The Clojure website says:
First and foremost, Clojure is dynamic. That means that a Clojure program is not just something you compile and run, but something with which you can interact.
Well, that sounds completely strange. If a program is compiled you can't change it anymore. Sure you can "interact" with it, that's what UIs are used for but the website certainly doesn't mean a neat "dynamic" GUI.
How does Clojure benefit from dynamical typing
I mean the special case of Clojure and not general advantages of dynamic typing.
How does the dynamic type system help improve functional programming
Again, I know the pleasure of not spilling "int a;" all over the source code but type inference can ease a lot of the pain. Therefore I would just like to know how dynamic typing supports the concepts of a functional language.

If a program is compiled you can't change it anymore.
This is wrong. In image-based systems, like Lisp (Clojure can be seen as a Lisp dialect) and Smalltalk, you can change the compiled environment. Development in such a language typically means working on a running system, adding and changing function definitions, macro definitions, parameters etc. (adding means compiling and loading into the image).
This has a lot of benefits. For one, all the tools can interact directly with the program and do not need to guess at the system's behaviour. You also do not have any long compilation pauses, because each compiled unit is very small (it is very rare to recompile everything). The NASA JPL once corrected a running Lisp system on a probe hundreds of thousands of kilometres away in space.
For such a system, it is very natural to have type information available at runtime (that is what dynamic typing means). Of course, nothing hinders you from also doing type inference and type checks at compilation time. These concepts are orthogonal. Modern Lisp implementations typically can do both.
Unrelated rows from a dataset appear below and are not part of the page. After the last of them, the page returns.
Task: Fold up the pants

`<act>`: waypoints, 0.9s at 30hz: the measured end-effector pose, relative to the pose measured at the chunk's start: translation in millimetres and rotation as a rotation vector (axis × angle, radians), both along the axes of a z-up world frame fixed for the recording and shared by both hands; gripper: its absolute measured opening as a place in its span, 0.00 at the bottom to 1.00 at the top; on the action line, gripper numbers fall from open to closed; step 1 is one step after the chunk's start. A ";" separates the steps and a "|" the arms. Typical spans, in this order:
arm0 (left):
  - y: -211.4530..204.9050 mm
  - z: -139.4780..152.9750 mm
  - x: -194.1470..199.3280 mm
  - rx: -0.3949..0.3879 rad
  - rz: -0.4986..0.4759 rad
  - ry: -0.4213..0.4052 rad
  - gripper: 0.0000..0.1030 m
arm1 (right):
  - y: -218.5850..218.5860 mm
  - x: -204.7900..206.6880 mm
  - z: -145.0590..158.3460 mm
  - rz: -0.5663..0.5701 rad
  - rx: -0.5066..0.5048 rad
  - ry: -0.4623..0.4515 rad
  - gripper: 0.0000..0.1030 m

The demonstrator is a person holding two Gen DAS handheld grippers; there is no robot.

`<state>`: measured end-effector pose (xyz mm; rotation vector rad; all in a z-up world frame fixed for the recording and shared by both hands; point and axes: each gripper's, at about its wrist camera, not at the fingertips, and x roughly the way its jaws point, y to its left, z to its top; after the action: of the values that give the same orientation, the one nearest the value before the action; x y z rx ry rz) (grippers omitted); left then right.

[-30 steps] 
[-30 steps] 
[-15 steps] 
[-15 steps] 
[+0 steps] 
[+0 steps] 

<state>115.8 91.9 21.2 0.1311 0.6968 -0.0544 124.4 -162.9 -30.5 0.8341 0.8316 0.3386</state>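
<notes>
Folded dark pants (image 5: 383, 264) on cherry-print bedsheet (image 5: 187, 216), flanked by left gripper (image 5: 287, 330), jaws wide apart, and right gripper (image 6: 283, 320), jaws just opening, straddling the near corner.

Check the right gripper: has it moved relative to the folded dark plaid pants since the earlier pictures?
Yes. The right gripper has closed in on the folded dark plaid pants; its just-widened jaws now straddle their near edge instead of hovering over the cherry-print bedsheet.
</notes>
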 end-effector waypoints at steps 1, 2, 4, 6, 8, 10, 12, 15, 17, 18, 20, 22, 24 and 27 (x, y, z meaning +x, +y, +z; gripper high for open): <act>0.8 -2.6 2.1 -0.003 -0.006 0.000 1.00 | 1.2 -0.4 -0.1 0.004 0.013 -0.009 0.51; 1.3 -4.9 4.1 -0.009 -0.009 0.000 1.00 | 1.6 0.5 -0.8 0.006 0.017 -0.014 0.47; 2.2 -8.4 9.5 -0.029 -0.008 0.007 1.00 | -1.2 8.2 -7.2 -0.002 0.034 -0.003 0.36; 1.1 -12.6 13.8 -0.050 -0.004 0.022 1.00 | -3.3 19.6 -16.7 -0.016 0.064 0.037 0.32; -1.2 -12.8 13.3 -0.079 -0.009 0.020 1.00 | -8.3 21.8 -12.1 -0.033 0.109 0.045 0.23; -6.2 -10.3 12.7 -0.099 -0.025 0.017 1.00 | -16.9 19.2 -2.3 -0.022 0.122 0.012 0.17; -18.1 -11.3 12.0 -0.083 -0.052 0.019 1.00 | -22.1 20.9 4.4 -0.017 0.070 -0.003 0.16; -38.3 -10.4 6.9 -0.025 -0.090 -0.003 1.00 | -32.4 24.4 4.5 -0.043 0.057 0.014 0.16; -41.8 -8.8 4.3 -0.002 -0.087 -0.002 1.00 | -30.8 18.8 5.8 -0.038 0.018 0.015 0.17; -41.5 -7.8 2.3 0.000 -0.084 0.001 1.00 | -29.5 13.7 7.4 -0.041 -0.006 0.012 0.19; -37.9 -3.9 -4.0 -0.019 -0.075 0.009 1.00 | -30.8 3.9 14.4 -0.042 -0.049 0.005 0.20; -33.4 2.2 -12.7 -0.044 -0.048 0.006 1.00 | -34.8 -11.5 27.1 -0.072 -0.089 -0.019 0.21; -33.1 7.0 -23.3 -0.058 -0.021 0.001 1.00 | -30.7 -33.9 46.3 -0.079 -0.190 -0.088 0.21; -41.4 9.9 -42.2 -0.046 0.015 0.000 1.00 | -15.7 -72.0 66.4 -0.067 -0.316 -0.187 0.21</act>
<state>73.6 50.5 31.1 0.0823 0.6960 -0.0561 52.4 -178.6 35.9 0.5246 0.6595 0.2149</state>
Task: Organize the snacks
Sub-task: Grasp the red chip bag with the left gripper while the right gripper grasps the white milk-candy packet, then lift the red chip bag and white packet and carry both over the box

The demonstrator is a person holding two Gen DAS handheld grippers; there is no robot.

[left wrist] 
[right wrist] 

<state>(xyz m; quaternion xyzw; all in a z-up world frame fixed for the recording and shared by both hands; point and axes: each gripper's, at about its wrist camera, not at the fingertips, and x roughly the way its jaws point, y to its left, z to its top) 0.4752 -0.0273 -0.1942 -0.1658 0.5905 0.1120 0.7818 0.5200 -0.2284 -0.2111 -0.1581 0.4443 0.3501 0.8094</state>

Well first of all Clojure is a Lisp and Lisps traditionally have always been dynamically typed.
Second as the excerpt you quoted said Clojure is a dynamic language. This means, among other things, that you can define new functions at runtime, evaluate arbitrary code at runtime and so on. All of these things are hard or impossible to do in statically typed languages (without plastering casts all over the place).
Another reason is that macros might complicate debugging type errors immensely. I imagine that generating meaningful error messages for type errors produced by macro-generated code would be quite a task for the compiler.

I agree, a purely functional language can still have an interactive read-eval-print-loop, and would have an easier time with type inference. I assume Clojure wanted to attract lisp programmers by being "lisp for the jvm", and chose to be dynamic like other lisps. Another factor is that type systems need to be designed as the very first step of the language, and it's faster for language implementors to just skip that step.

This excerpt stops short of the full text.